I also have here the first two books in a new series -- they don't seem to be a complete story, since the second book is described as a "continuation" rather than a "conclusion" -- by Mark Chadbourn, from Pyr. "Age of Misrule," about the return of the ancient Celtic pantheon and their immediate apocalyptic battle between good and evil forces in modern Britain, begins in May with World's End and immediately continues the next month with Darkest Hour. (A little research shows that this is a trilogy, originally published between 1999 and 2001 in the UK, and that the third book is called Always Forever. No sign yet of a publication date for that over here, though.)

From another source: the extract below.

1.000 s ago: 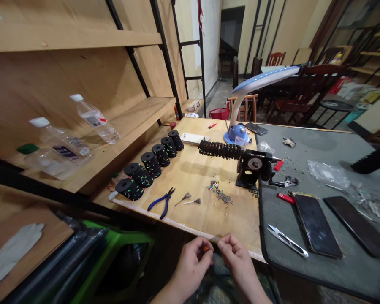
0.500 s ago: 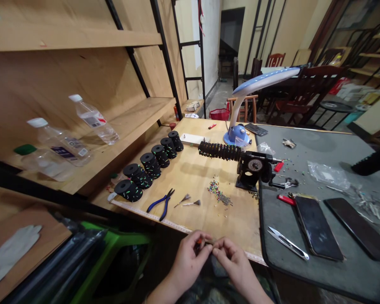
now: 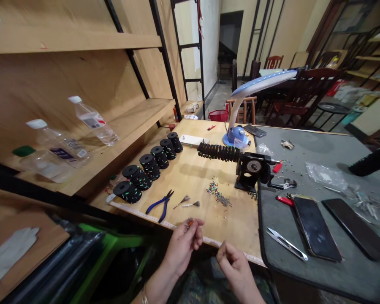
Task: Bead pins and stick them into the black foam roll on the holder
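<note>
Just over the table's front edge, my left hand point(image 3: 183, 242) is closed in a pinch on a small orange-tipped piece point(image 3: 190, 222); its exact kind is too small to tell. Apart from it, to the right, my right hand point(image 3: 234, 264) has thumb and fingers pressed together, and whatever may be between them is hidden. Beyond the hands lies a pile of small coloured beads and thin metal bits point(image 3: 218, 194). Two small brushes point(image 3: 190, 204) and blue-handled pliers point(image 3: 161, 206) rest to the left of it.
A row of black spools point(image 3: 149, 165) lines the table's left side. A hand-cranked device point(image 3: 250, 169) holds a black ribbed roll point(image 3: 218, 152). Behind it stands a blue lamp point(image 3: 236, 136). Snips point(image 3: 286, 244) and two phones point(image 3: 317, 228) lie on the grey mat point(image 3: 272, 270). Bottles point(image 3: 95, 122) stand on the left shelf.
My hands have moved apart from being fingertip to fingertip. The left one has risen up and leftward with the small orange-tipped piece; the right one has shifted only slightly.
</note>
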Tool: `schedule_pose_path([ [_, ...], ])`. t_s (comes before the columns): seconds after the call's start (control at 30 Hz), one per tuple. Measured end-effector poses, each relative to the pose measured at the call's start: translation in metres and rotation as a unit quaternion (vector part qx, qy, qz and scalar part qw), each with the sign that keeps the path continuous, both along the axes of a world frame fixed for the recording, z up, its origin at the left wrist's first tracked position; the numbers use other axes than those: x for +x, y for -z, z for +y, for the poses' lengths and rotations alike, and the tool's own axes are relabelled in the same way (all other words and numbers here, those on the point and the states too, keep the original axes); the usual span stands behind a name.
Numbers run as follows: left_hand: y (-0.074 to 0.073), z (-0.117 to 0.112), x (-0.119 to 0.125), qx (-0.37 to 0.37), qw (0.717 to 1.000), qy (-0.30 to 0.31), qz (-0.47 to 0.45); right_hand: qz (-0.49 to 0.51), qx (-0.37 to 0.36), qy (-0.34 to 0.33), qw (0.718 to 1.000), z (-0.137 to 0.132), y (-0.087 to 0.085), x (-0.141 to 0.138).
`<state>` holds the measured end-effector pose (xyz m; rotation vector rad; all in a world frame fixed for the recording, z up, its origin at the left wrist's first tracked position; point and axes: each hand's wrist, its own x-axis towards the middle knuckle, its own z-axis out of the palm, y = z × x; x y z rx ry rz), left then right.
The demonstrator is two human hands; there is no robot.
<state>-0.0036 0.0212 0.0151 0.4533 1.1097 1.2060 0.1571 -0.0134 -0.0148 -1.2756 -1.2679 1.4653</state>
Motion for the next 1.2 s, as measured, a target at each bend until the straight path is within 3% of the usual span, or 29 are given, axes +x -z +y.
schedule_pose_path([
  [0.1,-0.004,0.006,-0.016,0.02,0.999,-0.024,0.034,0.036,-0.036,0.02,0.999,0.001,0.006,0.006],
  [0.27,0.004,-0.003,-0.027,0.025,0.997,0.057,0.054,0.102,-0.089,0.041,0.99,0.002,0.01,0.008],
  [0.4,0.014,-0.016,-0.017,0.018,0.988,0.126,0.09,0.095,-0.065,0.059,0.992,0.001,0.009,0.007],
  [0.5,0.013,-0.02,-0.004,0.015,0.981,0.164,0.105,0.078,-0.042,0.058,0.994,0.001,0.009,0.008],
  [0.67,0.004,-0.016,0.013,0.028,0.978,0.174,0.109,0.054,-0.02,0.046,0.997,0.0,0.009,0.008],
  [0.83,0.005,-0.008,0.016,0.05,0.97,0.18,0.152,0.02,-0.011,0.02,1.0,0.0,0.011,0.009],
  [1.03,-0.004,-0.008,0.017,0.138,0.924,0.184,0.304,0.019,0.009,-0.019,1.0,0.012,-0.014,0.018],
  [1.2,-0.013,-0.012,0.017,0.214,0.869,0.197,0.402,0.115,-0.062,-0.055,0.99,0.02,-0.031,0.008],
])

And next is Nebula Awards Showcase 2009, the annual anthology collecting the previous year's Nebula Award winners, along with various other stories, pieces of winning novels, explanations of SFWA (Science Fiction and Fantasy Writers of America -- and, yes, the reason why the second "F" in the acronym is suppressed is one of the things that always require explanation), and whatever else seemed like a good idea that year. For the last decade or so -- since it took its current format -- it's been an interesting snapshot of the field at the time, though a bit scattershot -- and these books do sometimes seem like a year-delayed "Best of the Year" anthology. This year's edition is edited by Ellen Datlow, and includes all of that usual stuff. (There's also an essay by my former boss Ellen Asher, about her tenure at the SFBC, and I have to hang my head in shame and admit that I just skimmed it, looking for my name. I'm a bad, bad man.) Roc will publish this in trade paperback on April Fool's Day -- but don't read to much into that choice.
There's a beefy shirtless dude in chains on the cover of Sarah Monette's Corambis, indicating to me that this fourth book in her highly-acclaimed series (the one starting with Melusine) is still probably not my kind of thing. It's a secondary world fantasy, and it's always struck me as sounding like a Mauve Decade version of Scott Lynch's novels -- I'm sure someone will correct me if that's utterly wrong. Corambis will be published in hardcover by Ace on April 7th.
And last for this week is the new novel by Robert J. Sawyer, WWW: Wake, first in a new trilogy about that old faithful SFnal idea, the computer network that wakes up. And, from the title, I expect you can guess just which network Sawyer picked for this series. But this particular book looks to be more specifically about Caitlin Decter, a young blind woman who gets an experimental treatment designed to allow her to see -- which doesn't go quite the way it was planned. Wake is coming in hardcover from Ace on April 7th.
1 comment:
Always Forever will be published in July, the month after Darkest Hour.